I can't really understand the reason for the output in the first case.

Why at some point would any of the temporal calculation results be promoted to a signed 64bit value (int64_t) resulting in the sign extension?

I would accept a result of '0' in both cases if a 16bit value is shifted 16 bits left in the first place and then promoted to a 64bit value. I also do accept the second output if the compiler first promotes the check to uint64_t and then performs the other operations.

But how come & with 0xFFFF (int32_t) vs. 0xFFFFU (uint32_t) would result in those two different outputs?

Flue answered 3/8, 2016 at 7:25 Comment(9)

It doesn't seem possible. The fffff... result is typical for sign extension, which would occur for int16_t. But not for uint16_t.

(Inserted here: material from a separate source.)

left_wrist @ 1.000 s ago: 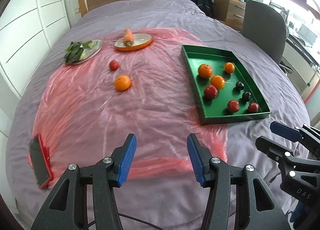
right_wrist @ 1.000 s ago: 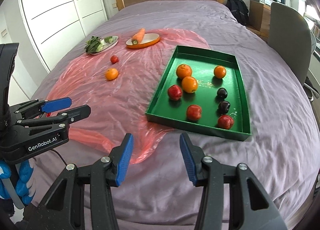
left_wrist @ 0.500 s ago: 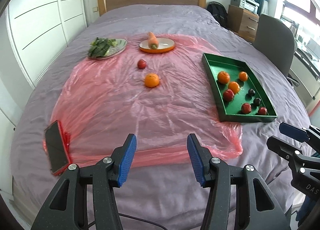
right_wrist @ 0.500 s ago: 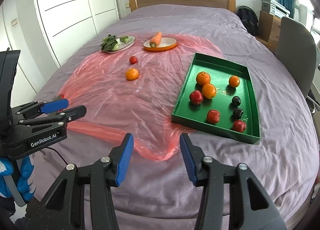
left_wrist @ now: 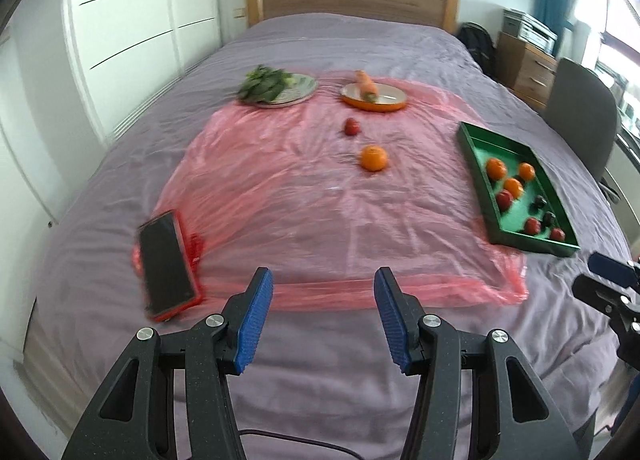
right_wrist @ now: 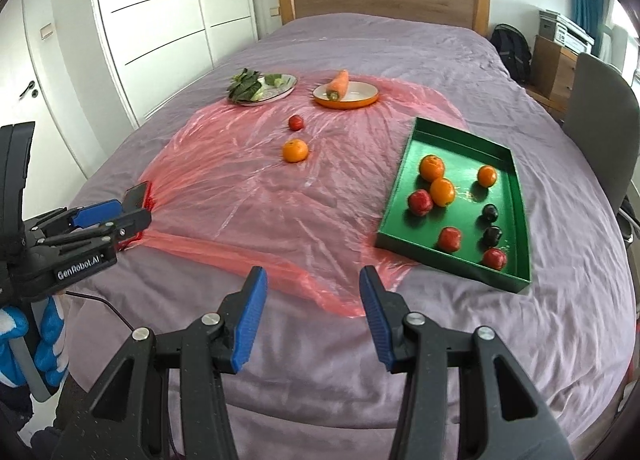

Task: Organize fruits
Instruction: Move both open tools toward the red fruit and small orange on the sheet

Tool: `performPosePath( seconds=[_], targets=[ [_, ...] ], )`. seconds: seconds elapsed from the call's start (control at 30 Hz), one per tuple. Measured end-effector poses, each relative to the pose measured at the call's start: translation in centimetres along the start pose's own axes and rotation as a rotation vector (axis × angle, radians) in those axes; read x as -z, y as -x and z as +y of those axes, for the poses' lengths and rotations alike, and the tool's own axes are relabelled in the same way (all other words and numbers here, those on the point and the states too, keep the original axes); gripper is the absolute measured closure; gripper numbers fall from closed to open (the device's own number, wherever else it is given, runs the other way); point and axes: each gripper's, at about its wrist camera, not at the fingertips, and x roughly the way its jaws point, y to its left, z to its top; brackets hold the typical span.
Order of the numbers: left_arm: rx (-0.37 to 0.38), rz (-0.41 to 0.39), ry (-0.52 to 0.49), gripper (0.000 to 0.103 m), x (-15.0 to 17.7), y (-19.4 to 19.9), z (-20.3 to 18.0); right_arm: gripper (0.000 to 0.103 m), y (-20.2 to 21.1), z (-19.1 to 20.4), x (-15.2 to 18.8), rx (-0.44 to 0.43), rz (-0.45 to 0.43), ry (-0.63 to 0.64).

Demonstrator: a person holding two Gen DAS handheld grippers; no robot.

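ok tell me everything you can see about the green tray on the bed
The green rectangular tray is shallow, with low upright walls and a glossy inner floor; its material is unclear. It lies flat on the purple bedspread, its near corner over the edge of the pink plastic sheet. Inside lie three oranges, three red fruits and two dark fruits, all loose. Neither gripper touches it.
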Motion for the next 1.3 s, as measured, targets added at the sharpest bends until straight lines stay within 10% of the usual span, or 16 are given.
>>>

Are you sure this is the actual code used to produce the results? – Berriman 3/8, 2016 at 7:34

Unable to reproduce with 2 Windows compilers, using 0xFFFFll (to ensure 64-bit) for the first mask. – Berriman 3/8, 2016 at 7:37

@Cheersandhth.-Alf : Which is indeed expected. Smaller types are promoted to larger types, if you start with the largest type you avoid such promotion. – Clodhopping 3/8, 2016 at 7:38

@Cheersandhth.-Alf: I just reproduced in Visual Studio 2015 on x86. check & 0xFFFF returns 0x00008123, (check & 0xFFFF) << 16 returns 0x81230000 in the immediate window, while (uint64_t)((check & 0xFFFF) << 16) returns 0xffffffff81230000. – Graniteware 3/8, 2016 at 7:39

@AlexLop. : Be careful with your terms. signed in fact names a type, it's shorthand for signed int aka just int. And that is the default type for integral constants such as 0xFFFF. – Clodhopping 3/8, 2016 at 7:40

@Groo: Yes, thanks, I mistakenly tried to emulate 64-bit int. But what happens here is that the source has been compiled with 32-bit int. Where MSB is 1, so, sign extension. – Berriman 3/8, 2016 at 7:43

@Clodhopping you are right... I should have written "signed type" – Flue 3/8, 2016 at 7:43

Unless I'm sleep-deprived, the expression (check & 0xFFFF) is type int. The subsequent << 16 is shifting into the sign bit of the that temporary, which is then converted to uint64_t – Hildehildebrand 3/8, 2016 at 7:46

For extra fun, you get the signed behaviour if you cast 0xFFFFu to uint16_t. – Clerihew 3/8, 2016 at 9:5

That's indeed an interesting corner case. It only occurs here because you use uint16_t for the unsigned type when you architecture use 32 bits for ìnt

Here is a extract from Clause 5 Expressions from draft n4296 for C++14 (emphasize mine):

10 Many binary operators that expect operands of arithmetic or enumeration type cause conversions ... This pattern is called the usual arithmetic conversions, which are defined as follows:
...
(10.5.3) — Otherwise, if the operand that has unsigned integer type has rank greater than or equal to the rank of the type of the other operand, the operand with signed integer type shall be converted to the type of the operand with unsigned integer type.
(10.5.4) — Otherwise, if the type of the operand with signed integer type can represent all of the values of the type of the operand with unsigned integer type, the operand with unsigned integer type shall be converted to the type of the operand with signed integer type.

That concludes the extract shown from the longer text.